Взгляните туда, какое прекрасное собрание. Один род подает руку другому. Для благословения, для верного союза, для радостной пляски? Это отверженный род Эдипа[24]; и удар передается дальше и поражает последний отпрыск его: это Антигона[25]. Но о ней уже позаботились; скорби рода хватит на одну человеческую жизнь! Она отвернулась от надежды, она переменила ее непостоянство на верность воспоминания. Будь же счастлива, Антигона. Мы желаем тебе долгих дней, исполненных значенья, как глубокий вздох. Пусть никакое забвение не отнимет у тебя ничего. Пусть будет дана тебе вся полнота повседневной горечи скорби.
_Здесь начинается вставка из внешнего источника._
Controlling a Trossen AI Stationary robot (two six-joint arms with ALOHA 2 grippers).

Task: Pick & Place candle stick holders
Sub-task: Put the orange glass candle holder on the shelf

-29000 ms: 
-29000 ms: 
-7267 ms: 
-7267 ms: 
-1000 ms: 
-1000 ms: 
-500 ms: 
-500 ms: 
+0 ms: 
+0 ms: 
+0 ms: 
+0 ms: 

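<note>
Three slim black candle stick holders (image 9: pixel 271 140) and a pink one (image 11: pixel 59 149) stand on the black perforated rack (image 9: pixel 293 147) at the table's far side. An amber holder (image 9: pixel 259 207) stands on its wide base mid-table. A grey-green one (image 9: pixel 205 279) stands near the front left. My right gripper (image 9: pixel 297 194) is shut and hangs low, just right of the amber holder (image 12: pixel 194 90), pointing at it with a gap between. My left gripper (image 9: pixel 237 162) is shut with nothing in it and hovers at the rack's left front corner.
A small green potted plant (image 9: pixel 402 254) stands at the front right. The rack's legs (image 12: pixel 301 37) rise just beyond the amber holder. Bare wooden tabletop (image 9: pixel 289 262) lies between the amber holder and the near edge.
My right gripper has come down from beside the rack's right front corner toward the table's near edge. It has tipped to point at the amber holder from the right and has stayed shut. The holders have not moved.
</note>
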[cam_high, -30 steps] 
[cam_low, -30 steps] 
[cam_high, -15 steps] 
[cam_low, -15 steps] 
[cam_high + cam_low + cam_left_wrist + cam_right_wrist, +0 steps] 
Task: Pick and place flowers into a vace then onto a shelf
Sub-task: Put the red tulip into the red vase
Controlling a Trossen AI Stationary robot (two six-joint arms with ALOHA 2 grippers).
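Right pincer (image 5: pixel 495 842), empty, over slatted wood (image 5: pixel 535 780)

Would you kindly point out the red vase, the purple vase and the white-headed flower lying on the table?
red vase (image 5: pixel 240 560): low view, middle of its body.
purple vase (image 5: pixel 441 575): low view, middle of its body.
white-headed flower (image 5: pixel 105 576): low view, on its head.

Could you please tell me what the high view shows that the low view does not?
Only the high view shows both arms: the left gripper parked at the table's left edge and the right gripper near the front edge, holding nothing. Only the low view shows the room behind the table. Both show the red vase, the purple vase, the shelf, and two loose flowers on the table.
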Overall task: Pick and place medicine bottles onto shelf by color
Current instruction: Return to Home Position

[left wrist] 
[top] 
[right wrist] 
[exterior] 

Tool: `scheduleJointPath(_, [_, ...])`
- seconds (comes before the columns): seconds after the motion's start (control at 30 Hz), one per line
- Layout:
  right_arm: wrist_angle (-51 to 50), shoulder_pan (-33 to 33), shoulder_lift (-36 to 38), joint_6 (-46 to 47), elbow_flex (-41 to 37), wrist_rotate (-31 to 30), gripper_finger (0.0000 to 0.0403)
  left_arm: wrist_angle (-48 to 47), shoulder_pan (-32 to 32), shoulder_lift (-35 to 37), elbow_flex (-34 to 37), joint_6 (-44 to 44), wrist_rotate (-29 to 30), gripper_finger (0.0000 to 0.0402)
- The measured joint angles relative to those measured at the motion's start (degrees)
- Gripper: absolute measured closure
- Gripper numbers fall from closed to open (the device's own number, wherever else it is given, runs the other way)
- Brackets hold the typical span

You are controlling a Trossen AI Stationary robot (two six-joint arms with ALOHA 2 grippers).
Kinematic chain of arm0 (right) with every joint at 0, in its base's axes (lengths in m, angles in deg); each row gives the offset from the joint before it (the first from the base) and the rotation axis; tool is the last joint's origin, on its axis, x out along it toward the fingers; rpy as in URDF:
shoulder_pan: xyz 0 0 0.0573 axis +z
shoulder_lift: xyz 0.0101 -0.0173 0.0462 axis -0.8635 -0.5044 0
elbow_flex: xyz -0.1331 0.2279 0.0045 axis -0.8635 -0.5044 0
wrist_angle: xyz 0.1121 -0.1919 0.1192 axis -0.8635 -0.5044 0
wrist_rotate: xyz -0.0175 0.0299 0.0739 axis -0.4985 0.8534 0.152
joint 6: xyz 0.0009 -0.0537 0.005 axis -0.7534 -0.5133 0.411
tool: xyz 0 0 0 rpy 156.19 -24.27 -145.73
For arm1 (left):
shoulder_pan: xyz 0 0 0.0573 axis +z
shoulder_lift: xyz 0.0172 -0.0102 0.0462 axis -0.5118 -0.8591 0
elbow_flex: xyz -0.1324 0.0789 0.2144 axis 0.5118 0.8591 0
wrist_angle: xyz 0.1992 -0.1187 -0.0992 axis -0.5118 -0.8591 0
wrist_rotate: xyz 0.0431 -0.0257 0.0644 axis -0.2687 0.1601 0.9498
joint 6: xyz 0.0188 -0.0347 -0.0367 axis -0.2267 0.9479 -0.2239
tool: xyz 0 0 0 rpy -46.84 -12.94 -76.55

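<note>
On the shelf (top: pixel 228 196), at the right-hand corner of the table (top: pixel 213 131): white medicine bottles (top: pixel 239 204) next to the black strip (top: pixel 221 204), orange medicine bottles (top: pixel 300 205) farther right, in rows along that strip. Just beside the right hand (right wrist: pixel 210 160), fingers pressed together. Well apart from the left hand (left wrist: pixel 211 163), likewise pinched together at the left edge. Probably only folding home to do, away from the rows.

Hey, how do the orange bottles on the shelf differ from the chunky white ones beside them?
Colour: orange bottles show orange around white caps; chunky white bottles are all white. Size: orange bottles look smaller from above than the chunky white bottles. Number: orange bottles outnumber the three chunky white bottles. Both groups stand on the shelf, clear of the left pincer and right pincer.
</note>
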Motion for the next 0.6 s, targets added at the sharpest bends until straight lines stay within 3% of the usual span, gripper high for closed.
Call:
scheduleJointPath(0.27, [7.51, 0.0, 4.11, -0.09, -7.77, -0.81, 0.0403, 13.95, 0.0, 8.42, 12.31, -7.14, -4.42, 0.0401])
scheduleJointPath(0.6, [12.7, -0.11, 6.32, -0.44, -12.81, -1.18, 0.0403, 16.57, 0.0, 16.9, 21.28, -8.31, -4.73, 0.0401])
Появляется могучий образ; но он не один, с ним и друзья его, зачем же он является сюда? Это патриарх скорби, это Иов[26] и его друзья. Он утратил все, но не под одним ударом. Ибо Господь взял, и Господь взял, и Господь взял. Друзья помогли ему почувствовать горечь утраты; ибо Господь дал, и Господь дал, и Господь дал – и неразумную жену в придачу. Он утратил все; ибо то, что он сохранил, не заслуживает нашего внимания. Ему надлежит благоговение, дорогие, за его седые волосы и его несчастье. Он утратил все, но он и обладал всем.